In 1916 she joined the British actor Allan Wilkie who led George Marlow's new Grand Shakespearean Company. They first performed The Merchant of Venice in Sydney. She continued with Wilkie in 1920 when he formed the Allan Wilkie Shakespearean Company of thirty players who for eight years toured Australia giving around 14000 performances. His leading lady was his wife Miss (Frediswyde) Hunter-Watts. Forbes was able to play roles including Cleopatra, but she was generally overshadowed by the company's leading lady. Wilkie maintained a varied Shakespearean programme and no play was performed on consecutive nights.

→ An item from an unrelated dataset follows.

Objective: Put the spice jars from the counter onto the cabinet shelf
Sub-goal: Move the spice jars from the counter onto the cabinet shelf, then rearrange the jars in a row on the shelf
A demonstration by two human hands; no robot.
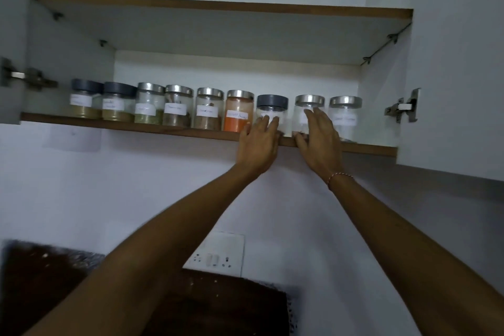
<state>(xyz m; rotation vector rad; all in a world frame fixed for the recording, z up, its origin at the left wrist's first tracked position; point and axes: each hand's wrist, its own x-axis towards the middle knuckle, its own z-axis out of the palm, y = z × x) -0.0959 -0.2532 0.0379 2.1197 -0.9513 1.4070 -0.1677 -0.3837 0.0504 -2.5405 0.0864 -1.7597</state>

She formed the Lorna Forbes School of Drama in Melbourne in 1924, and six years later Wilkie disbanded his troupe in October 1930 at the onset of the Great Depression and the emergence of the "talkies". She and Alexander Marsh went to Tasmania with their own troupe where they performed farces and melodramas.

In 1945 theatre enthusiast Sydney Turnbull leased the Arrow Theatre and installed over two hundred tip-up seats using volunteer labour. She and Turnbull created what was called the Melbourne Repertory Theatre. The first production was School for Scandal which Forbes directed and starred in.

In 1961 the new musical play, The Sound of Music, was staged in Melbourne, and Forbes took a minor role.

Forbes died a widow in East Camberwell in 1976. Her only son had joined the RAF, and he died in 1942.